▶ [Given material]:
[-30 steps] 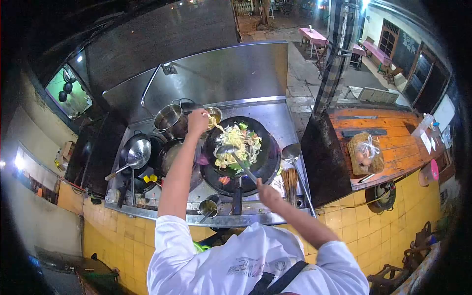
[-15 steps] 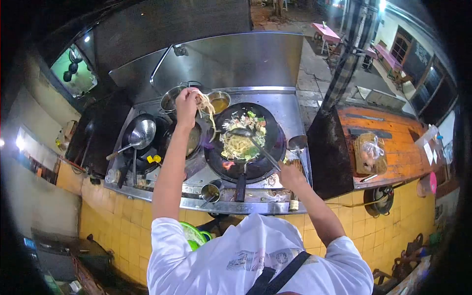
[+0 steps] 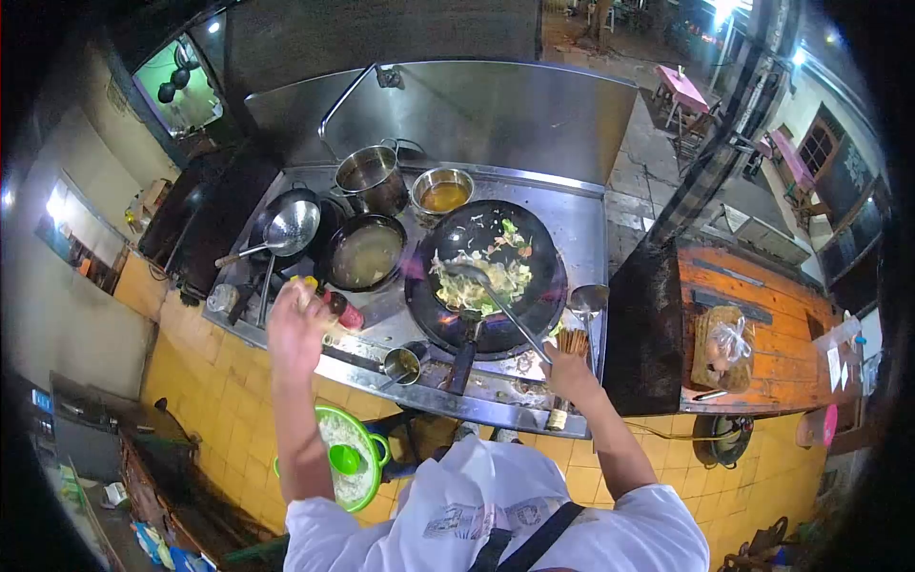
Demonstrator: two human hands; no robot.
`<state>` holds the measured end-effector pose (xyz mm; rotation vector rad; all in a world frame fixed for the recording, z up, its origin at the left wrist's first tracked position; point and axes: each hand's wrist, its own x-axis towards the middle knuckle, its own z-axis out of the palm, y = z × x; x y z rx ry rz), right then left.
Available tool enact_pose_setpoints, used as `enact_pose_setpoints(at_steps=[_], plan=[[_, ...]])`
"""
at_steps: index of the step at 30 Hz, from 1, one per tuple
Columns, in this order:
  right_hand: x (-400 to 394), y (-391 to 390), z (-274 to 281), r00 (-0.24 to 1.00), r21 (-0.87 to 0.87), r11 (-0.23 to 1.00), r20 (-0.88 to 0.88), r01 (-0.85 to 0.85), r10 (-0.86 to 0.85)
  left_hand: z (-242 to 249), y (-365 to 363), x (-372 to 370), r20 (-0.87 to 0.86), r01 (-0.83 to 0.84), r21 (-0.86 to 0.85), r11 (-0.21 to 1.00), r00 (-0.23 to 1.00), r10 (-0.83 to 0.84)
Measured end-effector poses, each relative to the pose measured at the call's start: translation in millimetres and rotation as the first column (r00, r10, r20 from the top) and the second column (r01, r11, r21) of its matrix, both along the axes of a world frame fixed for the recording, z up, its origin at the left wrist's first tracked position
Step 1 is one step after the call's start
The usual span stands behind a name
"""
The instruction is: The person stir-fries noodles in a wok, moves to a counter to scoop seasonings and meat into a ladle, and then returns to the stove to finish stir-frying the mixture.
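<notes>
My right hand (image 3: 570,375) is closed round the handle of a long metal ladle (image 3: 507,310), whose bowl rests among the food. Noodles with egg, greens and other pieces (image 3: 486,281) lie in a black wok (image 3: 543,238) on the stove; its handle (image 3: 463,357) points toward me. Raised over the stove's front edge at the left, my left hand (image 3: 295,334) is blurred. Its fingers look closed, with something pale at their tips that I cannot make out. A red-labelled bottle (image 3: 343,312) lies just beyond it.
Behind the wok are a bowl of yellow liquid (image 3: 445,197) and a tall pot (image 3: 370,179). Left of it sit a pan of cloudy liquid (image 3: 368,253) and a skimmer (image 3: 292,225). A green basin (image 3: 370,481) is below my left arm; a wooden counter (image 3: 648,324) stands right.
My left hand, which held noodles up near the wok, has swung left and back toward me. The food has shifted in the wok, and my view has moved, showing the green basin.
</notes>
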<state>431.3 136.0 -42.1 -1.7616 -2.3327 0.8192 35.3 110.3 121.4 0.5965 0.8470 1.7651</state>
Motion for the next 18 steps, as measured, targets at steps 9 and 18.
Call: enact_pose_setpoints(at_steps=[9,18], plan=[[-17.7,4.0,-67.9,0.979,-0.133,0.987,-0.17,0.094,-0.116,-53.8,-138.9,-11.6,-0.095,-0.364,-0.169,0.916,0.931,0.352],[15.5,-0.3,-103.4,0.98,-0.099,0.98,-0.076,0.175,-0.183,-80.5,-228.6,-14.1,-0.078,-0.514,-0.208,0.832,0.857,0.51]])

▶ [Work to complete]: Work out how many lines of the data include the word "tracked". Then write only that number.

▶ [Exercise solution]: 2